The Amnesia botnet looks for an unpatched remote code execution vulnerability affecting DVR appliances.
The Amnesia botnet looks for an unpatched remote code execution vulnerability affecting DVR appliances.

Over a quarter of a million devices used with DVRs around the globe are susceptible to a new botnet its discoverers have dubbed Amnesia.

Unit 42 researchers at Palo Alto Networks announced on Thursday their detection of a new variant of the IoT/Linux botnet Tsunami, which they are referring to as Amnesia.
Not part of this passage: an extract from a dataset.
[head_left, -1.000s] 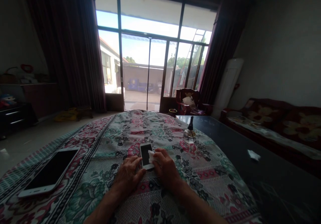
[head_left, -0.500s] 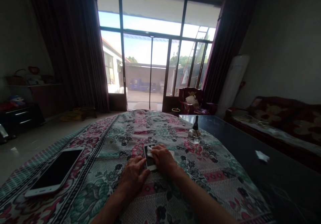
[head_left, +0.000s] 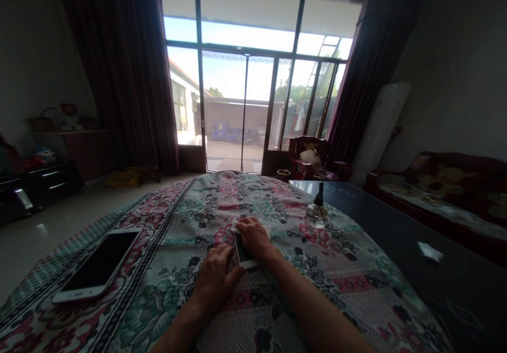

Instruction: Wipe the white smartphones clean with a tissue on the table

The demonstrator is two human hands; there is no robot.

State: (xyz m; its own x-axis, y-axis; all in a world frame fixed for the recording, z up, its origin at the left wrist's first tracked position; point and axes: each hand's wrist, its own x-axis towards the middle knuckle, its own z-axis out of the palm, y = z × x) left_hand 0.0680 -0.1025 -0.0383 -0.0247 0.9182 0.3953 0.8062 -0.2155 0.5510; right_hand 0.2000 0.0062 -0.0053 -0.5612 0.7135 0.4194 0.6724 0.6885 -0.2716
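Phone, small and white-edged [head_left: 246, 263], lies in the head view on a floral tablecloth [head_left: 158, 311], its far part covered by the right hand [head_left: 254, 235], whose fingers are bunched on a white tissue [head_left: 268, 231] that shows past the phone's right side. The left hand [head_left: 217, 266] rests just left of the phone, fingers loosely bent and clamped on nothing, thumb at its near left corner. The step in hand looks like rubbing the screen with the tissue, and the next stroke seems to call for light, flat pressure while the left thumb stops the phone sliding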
The Amnesia botnet looks for an unpatched remote code execution vulnerability affecting DVR (digital video recorder) appliances manufactured by China-based TVT Digital and identified in nearly identical products from more than 70 global vendors. The flaw was made public in March 2016. Unit 42 is claiming that the flaw is impacting about 227,000 devices all over the planet, with Taiwan, the United States, Israel, Turkey, and India being the most susceptible.

Further, the researchers believe this is the first Linux malware to adopt virtual machine evasion techniques to defeat malware analysis sandboxes. Not only that, should the code recognize it has reached into VirtualBox, VMware or a QEMU-based virtual machine, it will wipe the virtualized Linux system by deleting all the files in file system, the post stated.

"This affects not only Linux malware analysis sandboxes but also some QEMU based Linux servers on VPS or on public cloud," the researchers said.

The power is in how the malware can exploit the remote code execution vulnerability to scan for, locate and attack vulnerable systems. Once connected, the malware enables the remote attackers to gain full control of the affected device. The researchers speculate that bad actors could potentially use the Amnesia botnet to launch wide-scale DDoS attacks on a scale previously seen in the fall 2016 with the Mirai botnet.

Apparently, no patches have yet been issued to address the flaw, the researchers said.

As to why a patch has yet to be issued to fix this year-old flaw, Ryan Olson, intelligence director of Unit 42 at Palo Alto Networks, told SC Media on Thursday that it's up to the manufacturer to create a patch. His team hasn't found any evidence they have released one. "We don't know why this is the case," he told SC.

The vulnerable DVRs are typically connected to closed circuit TV (CCTV) equipment, which are often installed in offices and stores, Olson said. "The people operating these should limit access to those devices from the internet so they are not exposed to potential malicious actors."

This, he added, is typically accomplished using a firewall that stops the traffic before it reaches the vulnerable device.

The fact that the actors behind this malware are using VM-detection mechanisms in a Linux malware family indicates that they likely have prior experience creating malware, Olson explained.

But the nightmare may be still to come. "However, the fact that they took a widely known Linux malware family (Tsunami) and modified it, rather than creating their own original malware, indicates they may still be learning."

The good news is that no large-scale attacks have yet been launched using the Amnesia botnet, though judging by the harm from Mirai, the researchers at Palo Alto warned the damage large-scale IoT-based botnets could do is substantial.

They recommended users have "the latest protections" installed and to block traffic to Amnesia's command-and-control server (listed in their post).